Half of alcohol sold in Scotland 'below minimum price'
At least half of the alcohol sold in Scotland does not meet impending minimum pricing legislation, a survey suggests.
More than two-thirds (69%) of the spirits currently sold fall below the 50p per unit threshold, according to analysts Nielsen.
They assessed till sales data from nearly 1,200 Scottish stores.
The Scottish government has said it plans to bring in minimum price legislation "as soon as possible".
According to Nielsen's survey more than two-thirds of beer (67%) was priced below the minimum 50p per unit threshold, followed by 51% of cider.
Blended Scotch on average would need to rise in price by 20% to meet the threshold, while vodka will have to go up by 16.3%, according to the study.
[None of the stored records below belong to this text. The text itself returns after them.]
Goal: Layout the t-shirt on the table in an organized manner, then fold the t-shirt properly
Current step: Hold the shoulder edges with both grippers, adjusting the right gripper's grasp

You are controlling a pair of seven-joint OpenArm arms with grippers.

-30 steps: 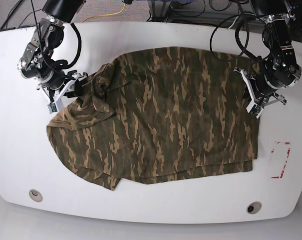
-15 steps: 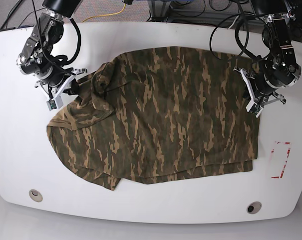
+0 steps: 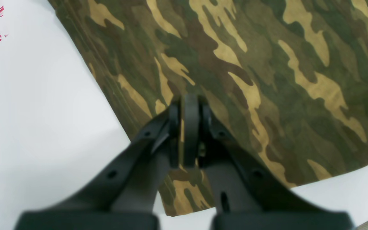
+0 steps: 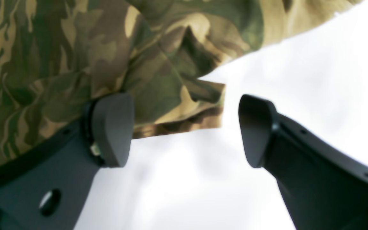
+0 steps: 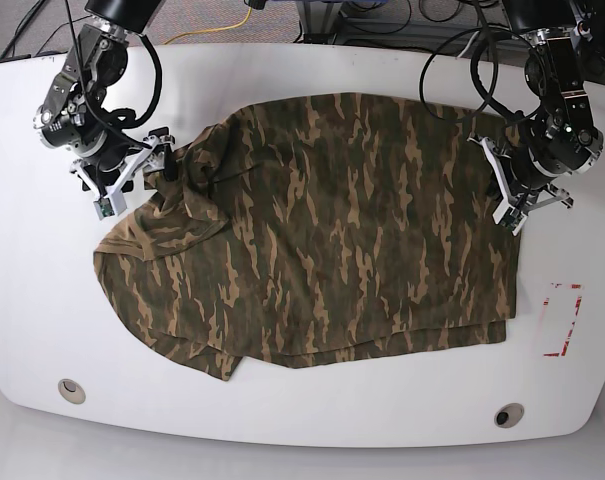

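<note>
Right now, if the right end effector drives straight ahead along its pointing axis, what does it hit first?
Probably the t-shirt: its loose bunched edge lies just ahead of the open right end effector, nearer one finger. Bare table lies ahead of the other. Depth is unclear in this blurred view.

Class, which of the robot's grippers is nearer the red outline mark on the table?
The left gripper, clamped on the t-shirt edge just above the red outline mark. The right gripper is across the shirt.
</note>
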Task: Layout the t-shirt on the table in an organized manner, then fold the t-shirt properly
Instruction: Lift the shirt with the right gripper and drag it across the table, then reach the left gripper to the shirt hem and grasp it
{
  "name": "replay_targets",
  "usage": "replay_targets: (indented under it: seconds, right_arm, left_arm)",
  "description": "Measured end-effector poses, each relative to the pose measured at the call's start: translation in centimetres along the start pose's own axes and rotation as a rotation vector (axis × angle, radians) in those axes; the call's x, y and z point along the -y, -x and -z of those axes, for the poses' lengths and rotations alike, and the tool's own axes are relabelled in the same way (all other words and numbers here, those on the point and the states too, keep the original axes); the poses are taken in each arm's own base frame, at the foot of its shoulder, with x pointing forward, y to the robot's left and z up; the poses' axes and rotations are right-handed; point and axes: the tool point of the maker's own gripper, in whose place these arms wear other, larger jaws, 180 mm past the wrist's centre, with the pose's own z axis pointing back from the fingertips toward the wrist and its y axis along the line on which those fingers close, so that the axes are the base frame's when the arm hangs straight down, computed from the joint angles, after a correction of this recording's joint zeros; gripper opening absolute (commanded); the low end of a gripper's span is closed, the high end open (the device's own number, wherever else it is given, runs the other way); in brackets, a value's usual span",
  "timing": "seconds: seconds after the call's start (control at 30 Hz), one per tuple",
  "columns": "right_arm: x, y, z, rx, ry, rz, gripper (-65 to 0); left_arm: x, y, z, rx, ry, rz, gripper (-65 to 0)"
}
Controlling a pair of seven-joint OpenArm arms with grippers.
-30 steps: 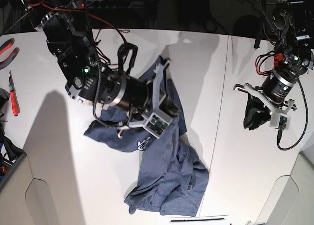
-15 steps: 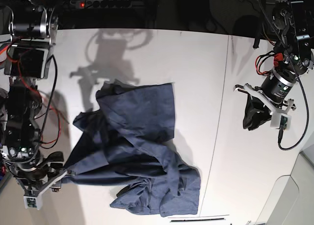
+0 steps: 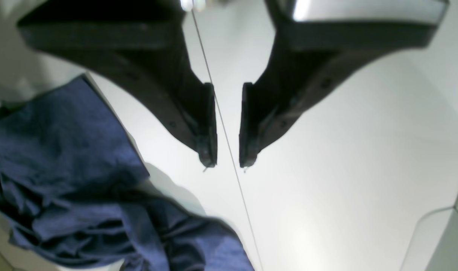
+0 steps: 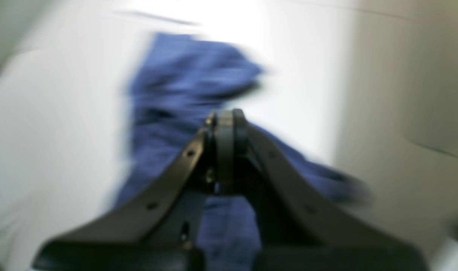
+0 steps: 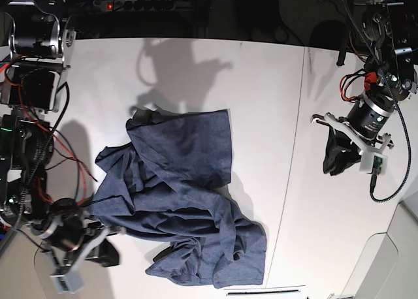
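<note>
The dark navy t-shirt lies crumpled and partly spread in the middle of the white table, with a bunched heap at its near end. My right gripper hangs at the shirt's front-left edge. In the blurred right wrist view its fingers are pressed shut, with the t-shirt beyond them. Whether cloth is pinched does not show. My left gripper hovers over bare table right of the seam. It is open with nothing between its fingers, and the t-shirt lies off to one side.
A thin dark seam crosses the table right of the shirt. A power strip and cables lie behind the far edge. A dark strip lies along the front edge. The table's front-right corner is cut away.
My right arm swung from the shirt's middle to the front left. The shirt came with it and now lies wider and further left. The left arm has not moved.
</note>
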Motion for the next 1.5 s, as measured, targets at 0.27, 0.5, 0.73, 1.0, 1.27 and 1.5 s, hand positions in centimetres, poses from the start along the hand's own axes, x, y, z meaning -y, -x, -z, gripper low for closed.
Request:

By contrast, just 3.4% of wine sales made during the survey would be impacted by the new legislation.
Nielsen senior client manager Marika Pratico said: "Wine is, by far, the least impacted and so has the most to gain from minimum pricing.
"Overall, wine will need to raise prices by the least amount, thus, it becomes more affordable relative to other alcohol."
She predicted there could be an increase in cross-border alcohol shopping among the Scottish to England and Ireland, where prices would be cheaper, "mirroring what many Britons already do with the annual Calais run".
In October the Court of Session in Edinburgh ruled against a challenge led by the Scotch Whisky Association (SWA), which argued that minimum unit pricing was a breach of European Law.
The SWA is considering whether to appeal the decision at the UK Supreme Court in London.
MSPs passed legislation at Holyrood in 2012 to bring in minimum pricing, which would initially be set at 50p per unit.